For each line of the data below that includes the string "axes", count one, and answer with the sum only.

===

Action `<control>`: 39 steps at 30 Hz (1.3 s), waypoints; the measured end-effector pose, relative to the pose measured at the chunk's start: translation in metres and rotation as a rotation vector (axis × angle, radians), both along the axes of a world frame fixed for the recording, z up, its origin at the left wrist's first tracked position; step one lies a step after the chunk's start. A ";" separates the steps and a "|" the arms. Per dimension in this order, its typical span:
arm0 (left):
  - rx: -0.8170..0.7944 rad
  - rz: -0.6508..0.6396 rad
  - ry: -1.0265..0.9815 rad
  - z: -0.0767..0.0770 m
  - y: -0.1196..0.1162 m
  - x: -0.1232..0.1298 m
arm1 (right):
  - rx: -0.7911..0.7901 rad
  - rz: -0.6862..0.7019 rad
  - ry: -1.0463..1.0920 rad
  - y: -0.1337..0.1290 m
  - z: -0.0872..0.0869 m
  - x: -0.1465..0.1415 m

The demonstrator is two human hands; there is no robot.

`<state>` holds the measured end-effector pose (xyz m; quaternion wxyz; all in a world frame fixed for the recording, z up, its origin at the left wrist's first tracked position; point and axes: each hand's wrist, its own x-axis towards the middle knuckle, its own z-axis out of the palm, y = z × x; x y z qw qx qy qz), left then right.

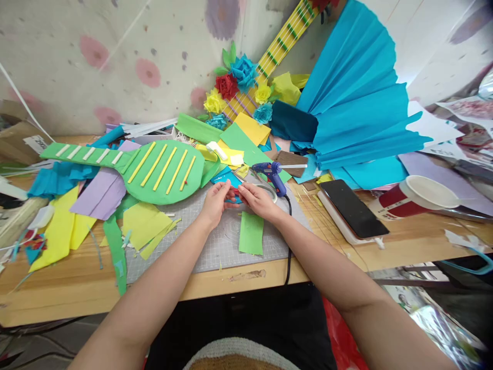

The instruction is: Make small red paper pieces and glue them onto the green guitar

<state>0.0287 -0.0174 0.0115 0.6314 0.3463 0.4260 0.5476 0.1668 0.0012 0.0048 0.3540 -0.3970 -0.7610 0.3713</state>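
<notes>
Over the grey cutting mat (213,257), my left hand (216,203) and my right hand (259,201) meet with fingers closed. Between their fingertips is a small piece of red paper (235,193), mostly hidden by the fingers. Just below lies a green paper rectangle (251,234). Right behind my right hand rests a blue glue gun (271,174) with a white glue stick in it. A green racket-shaped or guitar-shaped cutout (164,192) with yellow and white strips lies to the left.
Behind stand a yellow paper guitar (271,57) with paper flowers and a large blue pleated paper (358,87). At right are a phone (352,208) and a paper cup (414,198). Yellow paper scraps (144,226) lie left; the glue gun's black cord (289,241) crosses the front edge.
</notes>
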 end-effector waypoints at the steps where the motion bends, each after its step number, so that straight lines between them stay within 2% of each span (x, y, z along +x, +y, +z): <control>1: 0.024 -0.006 0.012 0.000 0.000 0.000 | -0.018 0.000 0.010 0.001 -0.002 0.000; 5: 0.083 -0.043 0.080 -0.001 0.000 0.000 | -0.052 -0.011 0.029 0.005 -0.007 0.000; 10: 0.027 0.031 0.123 -0.004 0.001 0.003 | -0.112 -0.014 0.043 0.002 -0.003 0.001; 18: 0.078 0.059 0.254 -0.010 0.004 0.003 | 0.019 -0.075 -0.101 0.003 -0.005 -0.002; 23: 0.079 0.048 0.180 -0.006 0.002 0.005 | -0.063 -0.069 -0.012 0.006 -0.009 -0.003; 28: 0.161 0.021 0.214 -0.004 0.000 0.005 | -0.104 -0.003 0.058 0.006 -0.008 -0.002; 31: 0.123 0.044 0.180 -0.006 0.002 0.003 | -0.076 -0.023 -0.002 0.005 -0.004 -0.001; 35: 0.017 0.001 0.061 -0.007 0.003 0.000 | 0.003 -0.156 -0.174 0.006 0.003 0.005; 39: 0.020 0.009 0.005 -0.006 0.002 -0.001 | 0.066 -0.176 -0.337 0.008 0.012 0.020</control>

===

• **RESPONSE BELOW**
2